***** Supplied data *****

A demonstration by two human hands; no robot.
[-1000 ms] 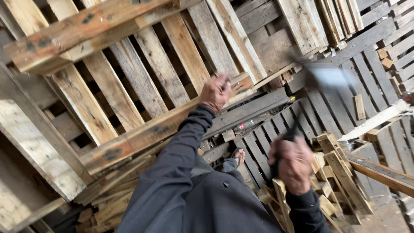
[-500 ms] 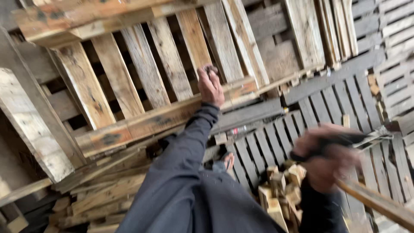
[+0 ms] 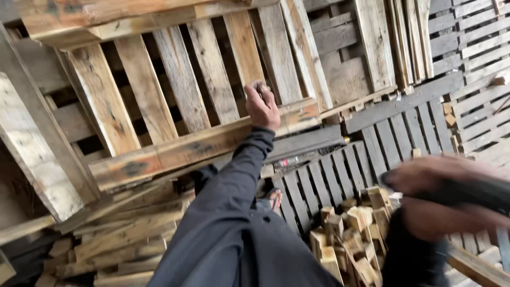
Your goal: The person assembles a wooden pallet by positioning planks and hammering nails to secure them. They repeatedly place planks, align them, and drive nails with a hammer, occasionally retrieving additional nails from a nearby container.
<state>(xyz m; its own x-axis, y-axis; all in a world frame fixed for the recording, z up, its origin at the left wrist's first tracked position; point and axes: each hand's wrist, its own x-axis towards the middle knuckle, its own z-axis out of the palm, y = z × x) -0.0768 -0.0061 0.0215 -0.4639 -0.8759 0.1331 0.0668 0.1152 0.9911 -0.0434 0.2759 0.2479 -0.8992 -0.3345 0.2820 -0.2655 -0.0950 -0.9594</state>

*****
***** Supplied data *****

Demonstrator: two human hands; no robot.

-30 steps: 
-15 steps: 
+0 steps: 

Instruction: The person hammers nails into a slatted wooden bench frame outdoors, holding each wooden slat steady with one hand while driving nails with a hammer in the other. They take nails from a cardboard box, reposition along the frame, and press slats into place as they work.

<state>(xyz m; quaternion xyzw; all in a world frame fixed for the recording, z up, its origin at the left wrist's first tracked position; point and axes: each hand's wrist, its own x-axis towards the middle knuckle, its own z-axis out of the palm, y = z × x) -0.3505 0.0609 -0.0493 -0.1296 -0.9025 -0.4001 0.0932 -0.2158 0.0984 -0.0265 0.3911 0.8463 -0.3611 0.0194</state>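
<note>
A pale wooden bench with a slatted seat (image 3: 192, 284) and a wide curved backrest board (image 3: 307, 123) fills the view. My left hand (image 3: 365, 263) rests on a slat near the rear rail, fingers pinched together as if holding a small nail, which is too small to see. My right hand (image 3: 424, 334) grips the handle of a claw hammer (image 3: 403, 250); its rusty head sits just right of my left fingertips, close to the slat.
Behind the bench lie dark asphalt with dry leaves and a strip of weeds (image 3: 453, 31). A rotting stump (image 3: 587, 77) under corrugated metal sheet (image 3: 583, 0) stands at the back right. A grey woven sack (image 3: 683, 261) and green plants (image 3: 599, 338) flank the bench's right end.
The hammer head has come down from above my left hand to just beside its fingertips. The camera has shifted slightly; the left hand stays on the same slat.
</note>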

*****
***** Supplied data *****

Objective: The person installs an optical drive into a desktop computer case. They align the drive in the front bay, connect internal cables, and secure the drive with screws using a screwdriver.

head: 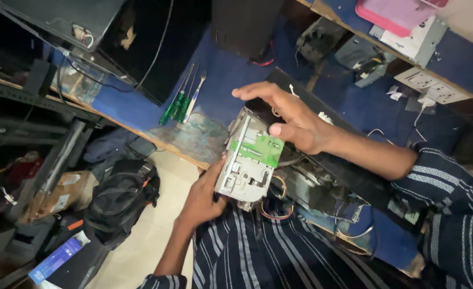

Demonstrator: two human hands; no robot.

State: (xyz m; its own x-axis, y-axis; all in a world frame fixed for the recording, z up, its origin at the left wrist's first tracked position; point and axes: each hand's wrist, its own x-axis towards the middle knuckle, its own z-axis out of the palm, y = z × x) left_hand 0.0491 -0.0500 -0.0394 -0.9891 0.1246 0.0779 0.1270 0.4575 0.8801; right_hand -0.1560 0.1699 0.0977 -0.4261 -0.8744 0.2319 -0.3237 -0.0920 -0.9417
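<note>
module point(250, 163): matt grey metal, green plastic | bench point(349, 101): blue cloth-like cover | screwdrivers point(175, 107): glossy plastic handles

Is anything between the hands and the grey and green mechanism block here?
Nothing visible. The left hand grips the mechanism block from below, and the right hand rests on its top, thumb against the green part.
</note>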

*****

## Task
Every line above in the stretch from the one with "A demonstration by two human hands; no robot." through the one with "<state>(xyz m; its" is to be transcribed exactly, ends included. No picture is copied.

## Your solution
A demonstration by two human hands; no robot.
[-1000 ms] 
[-500 ms] 
[+0 ms] 
Your goal: The person assembles a wooden pallet by positioning planks and hammering nails to secure them. They repeatedly place planks, align them, and drive nails with a hammer, occasionally retrieving additional nails from a nearby container.
<state>(xyz m; its own x-axis, y-axis; all in a world frame fixed for the recording, z up, its origin at the left wrist's first tracked position; point and axes: each hand's wrist, its own x-axis towards the middle knuckle, its own z-axis out of the palm, y = z × x) -0.0768 -0.0061 0.0215 -0.4639 -0.8759 0.1331 0.0668 0.1152 0.9911 -0.0434 0.2759 0.2479 -0.8992 -0.3345 0.2820 -0.2655 -0.0950 -0.9594</state>

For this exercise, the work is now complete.